__WHAT TO WORK ON__. An exact copy of every entry is needed here; the images stay out.

◇ ◇ ◇ ◇ ◇

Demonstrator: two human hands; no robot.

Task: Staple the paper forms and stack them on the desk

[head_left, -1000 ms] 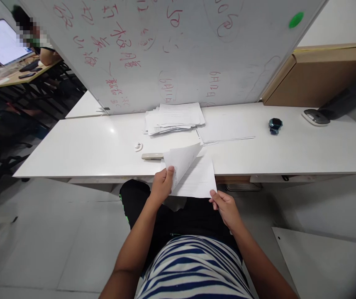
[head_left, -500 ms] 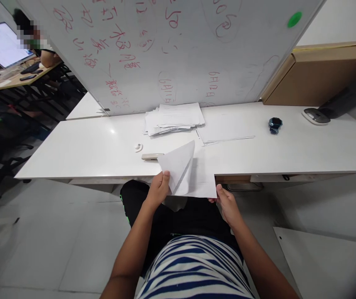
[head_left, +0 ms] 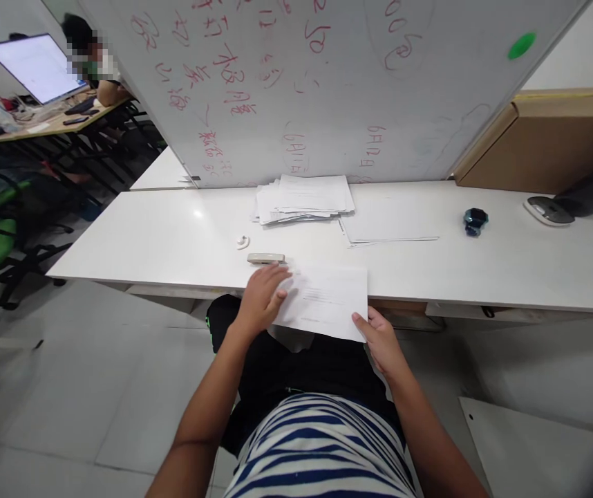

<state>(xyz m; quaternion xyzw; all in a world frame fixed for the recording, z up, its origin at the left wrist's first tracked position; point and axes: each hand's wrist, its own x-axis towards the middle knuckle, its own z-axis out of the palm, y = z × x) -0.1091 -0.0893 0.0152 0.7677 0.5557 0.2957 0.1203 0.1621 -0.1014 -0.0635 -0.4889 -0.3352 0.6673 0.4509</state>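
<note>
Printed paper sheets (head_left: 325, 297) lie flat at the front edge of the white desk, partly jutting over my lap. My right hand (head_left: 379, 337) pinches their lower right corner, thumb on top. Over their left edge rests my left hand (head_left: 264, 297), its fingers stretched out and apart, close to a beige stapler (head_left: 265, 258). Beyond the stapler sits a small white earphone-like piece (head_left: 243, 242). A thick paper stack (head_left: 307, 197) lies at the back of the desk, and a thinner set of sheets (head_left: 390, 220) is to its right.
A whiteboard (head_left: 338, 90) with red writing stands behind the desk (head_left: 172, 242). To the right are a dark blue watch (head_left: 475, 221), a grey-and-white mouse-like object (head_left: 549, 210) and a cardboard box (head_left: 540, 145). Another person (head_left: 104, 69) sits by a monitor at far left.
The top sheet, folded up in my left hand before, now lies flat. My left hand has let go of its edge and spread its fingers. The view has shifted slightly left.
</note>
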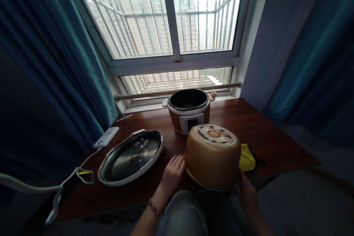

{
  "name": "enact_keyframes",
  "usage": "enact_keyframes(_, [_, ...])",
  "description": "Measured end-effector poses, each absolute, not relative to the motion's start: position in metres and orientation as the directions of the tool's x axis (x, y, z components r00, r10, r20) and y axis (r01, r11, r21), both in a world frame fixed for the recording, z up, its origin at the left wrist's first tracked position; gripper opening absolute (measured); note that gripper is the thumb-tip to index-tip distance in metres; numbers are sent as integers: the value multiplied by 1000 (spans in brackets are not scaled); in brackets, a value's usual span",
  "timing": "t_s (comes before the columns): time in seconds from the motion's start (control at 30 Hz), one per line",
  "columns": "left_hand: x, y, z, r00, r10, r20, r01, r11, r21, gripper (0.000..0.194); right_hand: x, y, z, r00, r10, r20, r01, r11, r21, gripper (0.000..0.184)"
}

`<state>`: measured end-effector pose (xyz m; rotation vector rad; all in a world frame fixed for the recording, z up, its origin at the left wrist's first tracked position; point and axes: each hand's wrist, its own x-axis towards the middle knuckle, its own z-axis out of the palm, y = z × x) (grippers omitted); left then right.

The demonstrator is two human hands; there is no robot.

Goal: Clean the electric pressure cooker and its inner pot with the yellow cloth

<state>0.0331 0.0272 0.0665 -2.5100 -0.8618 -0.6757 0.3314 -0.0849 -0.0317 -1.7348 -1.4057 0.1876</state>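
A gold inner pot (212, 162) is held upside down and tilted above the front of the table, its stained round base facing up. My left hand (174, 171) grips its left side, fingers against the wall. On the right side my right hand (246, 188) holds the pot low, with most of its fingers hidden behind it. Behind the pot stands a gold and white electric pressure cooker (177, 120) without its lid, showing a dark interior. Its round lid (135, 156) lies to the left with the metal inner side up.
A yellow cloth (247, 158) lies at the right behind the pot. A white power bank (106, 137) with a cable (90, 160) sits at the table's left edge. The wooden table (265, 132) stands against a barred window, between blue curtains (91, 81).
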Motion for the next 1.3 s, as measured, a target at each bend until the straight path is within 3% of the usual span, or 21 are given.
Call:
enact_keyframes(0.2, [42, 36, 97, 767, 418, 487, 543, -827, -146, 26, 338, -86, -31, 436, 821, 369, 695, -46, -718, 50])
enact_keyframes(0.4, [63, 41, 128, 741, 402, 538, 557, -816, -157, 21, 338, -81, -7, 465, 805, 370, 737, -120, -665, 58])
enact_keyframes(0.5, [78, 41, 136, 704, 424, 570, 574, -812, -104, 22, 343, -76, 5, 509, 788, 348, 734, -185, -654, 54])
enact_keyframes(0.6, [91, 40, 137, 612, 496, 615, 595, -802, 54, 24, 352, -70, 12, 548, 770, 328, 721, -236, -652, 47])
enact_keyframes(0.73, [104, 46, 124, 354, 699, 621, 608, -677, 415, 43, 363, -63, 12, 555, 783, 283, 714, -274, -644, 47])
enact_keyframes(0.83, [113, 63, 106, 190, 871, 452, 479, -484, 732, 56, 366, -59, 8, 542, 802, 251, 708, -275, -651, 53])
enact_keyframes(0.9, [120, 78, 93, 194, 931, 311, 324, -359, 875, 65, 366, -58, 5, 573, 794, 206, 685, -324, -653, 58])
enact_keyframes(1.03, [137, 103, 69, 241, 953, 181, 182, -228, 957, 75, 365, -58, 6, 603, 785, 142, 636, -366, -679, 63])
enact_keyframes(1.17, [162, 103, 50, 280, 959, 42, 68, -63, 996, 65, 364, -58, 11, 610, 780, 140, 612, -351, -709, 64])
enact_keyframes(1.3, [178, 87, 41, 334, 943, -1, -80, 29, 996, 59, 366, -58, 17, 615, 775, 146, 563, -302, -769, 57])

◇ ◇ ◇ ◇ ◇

__ANSWER SECTION__.
Demonstrator: two human hands; no robot.

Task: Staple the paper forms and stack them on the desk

[head_left, -1000 ms] 
[head_left, -500 ms] 
[head_left, +0 ms] 

<state>(xyz m; quaternion xyzw; all in a world frame fixed for the recording, z up, its origin at the left wrist's first tracked position; point and axes: each hand's wrist, its own x-axis towards the middle knuckle, its own z-axis out of the palm, y = z × x) -0.1091 -0.0893 0.0152 0.7677 0.5557 0.2957 0.1203 0.1621 -0.1014 -0.0635 -0.4889 -0.3352 0.6673 0.4509</state>
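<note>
Printed paper sheets (head_left: 325, 297) lie flat at the front edge of the white desk, partly jutting over my lap. My right hand (head_left: 379, 337) pinches their lower right corner, thumb on top. Over their left edge rests my left hand (head_left: 264, 297), its fingers stretched out and apart, close to a beige stapler (head_left: 265, 258). Beyond the stapler sits a small white earphone-like piece (head_left: 243, 242). A thick paper stack (head_left: 307, 197) lies at the back of the desk, and a thinner set of sheets (head_left: 390, 220) is to its right.
A whiteboard (head_left: 338, 90) with red writing stands behind the desk (head_left: 172, 242). To the right are a dark blue watch (head_left: 475, 221), a grey-and-white mouse-like object (head_left: 549, 210) and a cardboard box (head_left: 540, 145). Another person (head_left: 104, 69) sits by a monitor at far left.
The top sheet, folded up in my left hand before, now lies flat. My left hand has let go of its edge and spread its fingers. The view has shifted slightly left.
</note>
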
{
  "name": "enact_keyframes",
  "usage": "enact_keyframes(_, [_, ...])",
  "description": "Measured end-effector poses, each absolute, not relative to the motion's start: position in metres and orientation as the directions of the tool's x axis (x, y, z components r00, r10, r20) and y axis (r01, r11, r21), both in a world frame fixed for the recording, z up, its origin at the left wrist's first tracked position; gripper opening absolute (measured); note that gripper is the thumb-tip to index-tip distance in metres; numbers are sent as integers: the value multiplied by 1000 (spans in brackets are not scaled); in brackets, a value's usual span",
  "timing": "t_s (comes before the columns): time in seconds from the motion's start (control at 30 Hz), one per line",
  "columns": "left_hand: x, y, z, r00, r10, r20, r01, r11, r21, gripper (0.000..0.194); right_hand: x, y, z, r00, r10, r20, r01, r11, r21, gripper (0.000..0.184)"
}

`<state>`: measured end-effector pose (xyz m; rotation vector rad; all in a world frame fixed for the recording, z up, its origin at the left wrist's first tracked position; point and axes: each hand's wrist, its own x-axis towards the middle knuckle, its own z-axis out of the palm, y = z × x) (grippers omitted); left then right.

The demonstrator is two human hands; there is no robot.

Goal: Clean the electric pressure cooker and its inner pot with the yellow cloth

<state>0.0331 0.0272 0.0665 -2.5100 -0.8618 -0.6757 0.3314 -0.0849 -0.0317 -1.7348 -1.4057 0.1876</state>
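A gold inner pot (212, 162) is held upside down and tilted above the front of the table, its stained round base facing up. My left hand (174, 171) grips its left side, fingers against the wall. On the right side my right hand (246, 188) holds the pot low, with most of its fingers hidden behind it. Behind the pot stands a gold and white electric pressure cooker (177, 120) without its lid, showing a dark interior. Its round lid (135, 156) lies to the left with the metal inner side up.
A yellow cloth (247, 158) lies at the right behind the pot. A white power bank (106, 137) with a cable (90, 160) sits at the table's left edge. The wooden table (265, 132) stands against a barred window, between blue curtains (91, 81).
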Motion for the next 1.3 s, as measured, a target at each bend until the straight path is within 3% of the usual span, or 21 are given.
Call:
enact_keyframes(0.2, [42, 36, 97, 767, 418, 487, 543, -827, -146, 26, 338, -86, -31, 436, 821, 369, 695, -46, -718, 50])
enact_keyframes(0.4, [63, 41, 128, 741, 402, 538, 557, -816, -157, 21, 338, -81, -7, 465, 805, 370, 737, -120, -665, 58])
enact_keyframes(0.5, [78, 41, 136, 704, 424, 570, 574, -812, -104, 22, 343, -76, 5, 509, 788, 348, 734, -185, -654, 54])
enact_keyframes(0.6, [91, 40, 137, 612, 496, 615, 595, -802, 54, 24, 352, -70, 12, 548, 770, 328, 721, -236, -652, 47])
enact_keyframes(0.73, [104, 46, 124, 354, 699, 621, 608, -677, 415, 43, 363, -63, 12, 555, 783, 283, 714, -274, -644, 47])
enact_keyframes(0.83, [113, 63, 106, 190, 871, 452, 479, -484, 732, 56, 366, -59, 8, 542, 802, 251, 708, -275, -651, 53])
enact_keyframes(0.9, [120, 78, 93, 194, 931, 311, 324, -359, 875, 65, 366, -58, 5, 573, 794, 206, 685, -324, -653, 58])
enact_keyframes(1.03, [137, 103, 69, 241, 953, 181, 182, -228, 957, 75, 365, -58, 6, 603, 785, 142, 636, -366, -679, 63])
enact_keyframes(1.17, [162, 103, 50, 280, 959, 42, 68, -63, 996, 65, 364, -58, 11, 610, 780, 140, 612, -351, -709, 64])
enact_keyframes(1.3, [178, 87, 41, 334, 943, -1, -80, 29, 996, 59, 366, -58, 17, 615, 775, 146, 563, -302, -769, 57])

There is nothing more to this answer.